Thursday, September 29, 2011

Grief & Prayer

I have come to see that with the sunshine in life comes the rain. It always happens and will continue on in a never ending cycle. It is wisdom and maturity that helps us see how both are needed in a fully growing life.

So many of those that mean so much to me are grieving. Death, loss, disappointments, grief, and sickness. These things make us all sit up and realize how fragile we are. Sure, we have plans and hopes and desires. We go about our lives with this sometimes cocky spirit....as if nothing would dare happen to us. And yet.....

There are people who are doubled over in grief as I write this. There are those who have been in tears for DAYS over loss in their life. There are people who feel so desperate that they are alone and contemplating taking their own lives just so their pain will end. There are tiny babies and children who have lost the fight with terminal illness. There now are shattered pieces where there once was something whole.

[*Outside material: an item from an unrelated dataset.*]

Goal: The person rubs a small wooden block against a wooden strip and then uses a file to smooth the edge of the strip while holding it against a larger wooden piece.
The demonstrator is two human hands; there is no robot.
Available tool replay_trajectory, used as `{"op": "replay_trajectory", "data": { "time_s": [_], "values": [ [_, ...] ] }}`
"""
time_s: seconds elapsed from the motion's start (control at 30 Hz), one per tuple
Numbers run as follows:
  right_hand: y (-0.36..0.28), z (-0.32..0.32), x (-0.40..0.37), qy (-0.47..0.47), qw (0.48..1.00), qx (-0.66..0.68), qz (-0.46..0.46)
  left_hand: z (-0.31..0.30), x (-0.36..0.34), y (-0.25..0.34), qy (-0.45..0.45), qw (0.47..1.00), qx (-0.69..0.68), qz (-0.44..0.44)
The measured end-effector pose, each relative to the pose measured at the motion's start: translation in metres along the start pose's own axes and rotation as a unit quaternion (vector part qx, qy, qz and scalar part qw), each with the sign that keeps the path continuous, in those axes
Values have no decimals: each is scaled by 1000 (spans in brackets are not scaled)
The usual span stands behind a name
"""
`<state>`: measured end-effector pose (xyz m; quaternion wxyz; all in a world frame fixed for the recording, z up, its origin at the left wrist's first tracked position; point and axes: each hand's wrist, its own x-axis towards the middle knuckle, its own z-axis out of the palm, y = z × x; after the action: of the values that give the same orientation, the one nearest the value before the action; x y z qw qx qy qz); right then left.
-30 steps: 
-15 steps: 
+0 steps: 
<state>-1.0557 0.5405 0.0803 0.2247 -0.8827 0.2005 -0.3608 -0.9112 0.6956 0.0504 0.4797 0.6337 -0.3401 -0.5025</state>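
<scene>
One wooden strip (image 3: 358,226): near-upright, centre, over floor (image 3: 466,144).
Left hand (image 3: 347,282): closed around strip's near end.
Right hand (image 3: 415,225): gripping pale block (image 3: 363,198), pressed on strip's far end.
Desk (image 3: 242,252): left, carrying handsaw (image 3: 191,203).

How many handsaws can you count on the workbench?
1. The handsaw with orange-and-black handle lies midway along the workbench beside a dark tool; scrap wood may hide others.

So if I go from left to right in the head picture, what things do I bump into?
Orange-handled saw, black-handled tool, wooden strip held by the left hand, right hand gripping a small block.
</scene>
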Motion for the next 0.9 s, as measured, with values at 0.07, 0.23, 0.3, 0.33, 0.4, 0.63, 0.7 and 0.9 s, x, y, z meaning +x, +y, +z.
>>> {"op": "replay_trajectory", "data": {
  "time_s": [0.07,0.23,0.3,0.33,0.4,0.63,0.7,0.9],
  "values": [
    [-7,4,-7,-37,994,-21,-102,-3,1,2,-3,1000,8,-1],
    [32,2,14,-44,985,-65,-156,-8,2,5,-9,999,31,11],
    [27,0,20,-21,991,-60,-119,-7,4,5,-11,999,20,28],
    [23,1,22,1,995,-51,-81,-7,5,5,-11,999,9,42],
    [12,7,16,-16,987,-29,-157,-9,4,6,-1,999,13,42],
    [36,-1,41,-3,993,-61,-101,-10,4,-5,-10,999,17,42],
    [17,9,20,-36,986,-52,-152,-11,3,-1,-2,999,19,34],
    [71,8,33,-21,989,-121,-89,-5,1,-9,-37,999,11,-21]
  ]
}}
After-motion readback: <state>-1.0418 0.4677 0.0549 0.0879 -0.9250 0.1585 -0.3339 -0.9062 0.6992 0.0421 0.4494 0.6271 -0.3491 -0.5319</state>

What to do....sometimes my sorrow for others can almost be overwhelming. And I think....what to do? How can I share my heart with those who are mourning. And then I remember what got my family though our own dark nights. I remember that the "...effective, fervent prayer of a righteous man avails much." James 5:16

Ah, sweet prayer. It literally is a balm to the weary soul. When my soul was at it's weakest moment in my LIFE, it was prayer that healed me and gave me strength that came only from God above. It was prayer that gave me the most precious gift that can be found in grief. Hope.

Hope for a new day. Hope for change. Hope for laughter and light to return. Hope for miraculous wonders to fill our lives and for the ability to notice them.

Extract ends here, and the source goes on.